TASK TO CARRY OUT: Line count for "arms": state how many lines of the data below include it, and output nothing more.
═════ GIVEN DATA ═════
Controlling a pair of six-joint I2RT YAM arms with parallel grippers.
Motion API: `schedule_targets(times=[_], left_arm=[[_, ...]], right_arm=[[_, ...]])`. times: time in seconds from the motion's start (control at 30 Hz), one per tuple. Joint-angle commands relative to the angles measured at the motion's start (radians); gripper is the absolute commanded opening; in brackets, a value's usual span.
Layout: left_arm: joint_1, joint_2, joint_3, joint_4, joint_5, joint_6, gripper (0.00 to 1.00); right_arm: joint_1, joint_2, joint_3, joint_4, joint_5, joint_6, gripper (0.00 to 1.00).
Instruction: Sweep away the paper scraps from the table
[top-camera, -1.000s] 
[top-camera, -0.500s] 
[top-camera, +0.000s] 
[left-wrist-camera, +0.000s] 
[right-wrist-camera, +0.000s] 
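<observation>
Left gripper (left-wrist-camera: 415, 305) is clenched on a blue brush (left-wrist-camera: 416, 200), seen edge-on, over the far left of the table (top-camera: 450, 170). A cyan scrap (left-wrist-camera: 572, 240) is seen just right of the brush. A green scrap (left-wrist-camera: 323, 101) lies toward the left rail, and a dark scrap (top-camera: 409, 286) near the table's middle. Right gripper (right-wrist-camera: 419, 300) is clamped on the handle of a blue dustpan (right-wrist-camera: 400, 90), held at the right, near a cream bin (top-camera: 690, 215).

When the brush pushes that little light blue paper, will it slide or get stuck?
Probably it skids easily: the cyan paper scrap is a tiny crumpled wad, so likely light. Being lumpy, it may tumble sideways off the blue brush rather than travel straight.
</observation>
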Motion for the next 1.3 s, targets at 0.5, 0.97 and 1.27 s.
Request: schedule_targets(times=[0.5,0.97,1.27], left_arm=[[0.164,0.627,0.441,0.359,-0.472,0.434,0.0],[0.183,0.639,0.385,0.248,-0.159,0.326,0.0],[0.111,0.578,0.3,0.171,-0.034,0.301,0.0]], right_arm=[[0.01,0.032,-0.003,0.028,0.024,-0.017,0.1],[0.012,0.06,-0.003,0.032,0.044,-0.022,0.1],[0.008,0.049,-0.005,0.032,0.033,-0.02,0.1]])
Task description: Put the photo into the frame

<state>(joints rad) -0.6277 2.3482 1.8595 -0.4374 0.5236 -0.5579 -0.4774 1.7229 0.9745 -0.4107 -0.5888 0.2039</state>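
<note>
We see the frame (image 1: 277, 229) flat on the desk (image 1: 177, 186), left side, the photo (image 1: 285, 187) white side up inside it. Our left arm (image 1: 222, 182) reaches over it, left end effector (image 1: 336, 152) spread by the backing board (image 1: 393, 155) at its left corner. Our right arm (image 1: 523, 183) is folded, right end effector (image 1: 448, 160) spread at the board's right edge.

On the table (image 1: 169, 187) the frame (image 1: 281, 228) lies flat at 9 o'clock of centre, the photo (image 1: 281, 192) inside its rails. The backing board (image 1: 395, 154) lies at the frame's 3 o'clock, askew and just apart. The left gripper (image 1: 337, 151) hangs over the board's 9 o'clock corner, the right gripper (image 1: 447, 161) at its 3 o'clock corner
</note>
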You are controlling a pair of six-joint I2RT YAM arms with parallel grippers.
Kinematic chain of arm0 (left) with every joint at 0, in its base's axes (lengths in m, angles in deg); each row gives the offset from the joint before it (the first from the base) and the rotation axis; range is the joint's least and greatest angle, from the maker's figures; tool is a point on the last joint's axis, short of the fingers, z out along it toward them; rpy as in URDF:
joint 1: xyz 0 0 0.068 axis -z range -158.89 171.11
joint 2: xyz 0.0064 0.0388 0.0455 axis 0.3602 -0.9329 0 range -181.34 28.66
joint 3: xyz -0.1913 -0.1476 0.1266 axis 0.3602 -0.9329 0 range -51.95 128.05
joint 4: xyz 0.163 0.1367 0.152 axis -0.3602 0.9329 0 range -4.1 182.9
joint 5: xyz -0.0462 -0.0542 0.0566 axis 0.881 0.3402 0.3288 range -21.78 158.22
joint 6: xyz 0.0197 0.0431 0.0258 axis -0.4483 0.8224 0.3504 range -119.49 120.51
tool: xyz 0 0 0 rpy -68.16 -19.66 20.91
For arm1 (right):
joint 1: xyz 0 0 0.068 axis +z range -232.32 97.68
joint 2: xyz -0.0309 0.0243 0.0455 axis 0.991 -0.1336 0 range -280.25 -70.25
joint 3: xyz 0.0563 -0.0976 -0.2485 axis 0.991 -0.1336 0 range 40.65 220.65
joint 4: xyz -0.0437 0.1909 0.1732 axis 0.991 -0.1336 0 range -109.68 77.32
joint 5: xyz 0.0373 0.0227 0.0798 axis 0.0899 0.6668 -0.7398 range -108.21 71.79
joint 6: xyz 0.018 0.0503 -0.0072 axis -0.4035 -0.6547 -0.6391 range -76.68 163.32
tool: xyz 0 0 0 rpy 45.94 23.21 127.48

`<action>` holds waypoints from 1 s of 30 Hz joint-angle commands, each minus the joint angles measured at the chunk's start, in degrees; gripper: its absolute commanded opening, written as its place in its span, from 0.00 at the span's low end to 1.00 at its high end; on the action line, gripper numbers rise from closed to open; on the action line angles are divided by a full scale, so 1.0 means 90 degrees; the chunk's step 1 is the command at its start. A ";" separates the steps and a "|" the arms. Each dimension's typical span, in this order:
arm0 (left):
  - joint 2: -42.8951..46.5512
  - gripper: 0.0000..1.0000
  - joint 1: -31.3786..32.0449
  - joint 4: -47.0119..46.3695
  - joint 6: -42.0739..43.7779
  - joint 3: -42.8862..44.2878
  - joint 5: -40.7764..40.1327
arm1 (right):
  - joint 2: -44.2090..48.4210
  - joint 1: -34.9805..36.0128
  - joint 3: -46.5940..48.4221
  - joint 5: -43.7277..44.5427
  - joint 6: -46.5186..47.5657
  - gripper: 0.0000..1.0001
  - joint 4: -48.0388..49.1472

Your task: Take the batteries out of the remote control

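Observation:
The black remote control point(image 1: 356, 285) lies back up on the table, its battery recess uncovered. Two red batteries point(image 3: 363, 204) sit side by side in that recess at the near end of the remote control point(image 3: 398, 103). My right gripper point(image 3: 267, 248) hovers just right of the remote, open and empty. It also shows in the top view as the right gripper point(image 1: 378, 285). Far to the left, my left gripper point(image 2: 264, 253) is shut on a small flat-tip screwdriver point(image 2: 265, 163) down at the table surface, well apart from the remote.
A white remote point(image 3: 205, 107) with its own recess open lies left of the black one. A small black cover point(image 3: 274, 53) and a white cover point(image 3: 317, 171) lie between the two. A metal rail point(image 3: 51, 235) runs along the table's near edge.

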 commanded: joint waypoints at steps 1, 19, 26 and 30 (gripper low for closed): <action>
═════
SOLUTION FOR THIS EXERCISE: 3